* [INSTRUCTIONS FOR THE TASK] Please transcribe the data below in full. Omit any picture you find in it.

* [SOURCE MATERIAL]

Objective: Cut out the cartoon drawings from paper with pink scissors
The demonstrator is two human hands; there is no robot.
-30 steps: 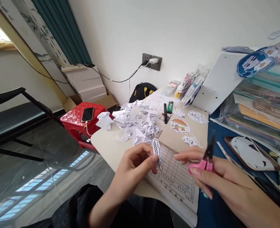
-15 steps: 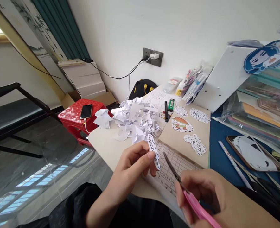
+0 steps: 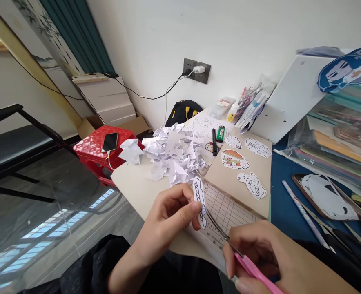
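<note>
Between the thumb and fingers of my left hand point(image 3: 176, 220) is a narrow paper cutout point(image 3: 198, 192) with black striped line art and a white border. My right hand point(image 3: 254, 249) is closed around pink-handled scissors point(image 3: 250, 269). Their thin metal blades look together, and the tips are at the cutout's right edge, by my left thumb; whether they touch the paper I cannot tell. Beneath both hands lies a printed grid sheet point(image 3: 226, 206). Just beyond, a tan notebook point(image 3: 220, 181) bears several cutouts, among them a burger-dog drawing point(image 3: 235, 159) and a winged character point(image 3: 252, 185).
A heap of white paper scraps point(image 3: 177, 153) covers the table's left part. A black pen-like item point(image 3: 215, 143) and a green box point(image 3: 220, 134) lie behind the notebook. At right are a brown tray point(image 3: 327, 196) of cutouts and black-handled scissors point(image 3: 336, 239). A red stool point(image 3: 85, 149) holds a phone point(image 3: 110, 142).
The scissors have moved left and slightly down, so their tips are now at the cutout's edge. Their blades look closer together. The cutout has shifted slightly in my left hand.
</note>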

* [PROBLEM SOLUTION]
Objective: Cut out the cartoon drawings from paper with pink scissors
The demonstrator is two human hands; there is no robot.
-30 steps: 
-15 steps: 
+0 steps: 
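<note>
Between the thumb and fingers of my left hand point(image 3: 176, 220) is a narrow paper cutout point(image 3: 198, 192) with black striped line art and a white border. My right hand point(image 3: 254, 249) is closed around pink-handled scissors point(image 3: 250, 269). Their thin metal blades look together, and the tips are at the cutout's right edge, by my left thumb; whether they touch the paper I cannot tell. Beneath both hands lies a printed grid sheet point(image 3: 226, 206). Just beyond, a tan notebook point(image 3: 220, 181) bears several cutouts, among them a burger-dog drawing point(image 3: 235, 159) and a winged character point(image 3: 252, 185).
A heap of white paper scraps point(image 3: 177, 153) covers the table's left part. A black pen-like item point(image 3: 215, 143) and a green box point(image 3: 220, 134) lie behind the notebook. At right are a brown tray point(image 3: 327, 196) of cutouts and black-handled scissors point(image 3: 336, 239). A red stool point(image 3: 85, 149) holds a phone point(image 3: 110, 142).
The scissors have moved left and slightly down, so their tips are now at the cutout's edge. Their blades look closer together. The cutout has shifted slightly in my left hand.
</note>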

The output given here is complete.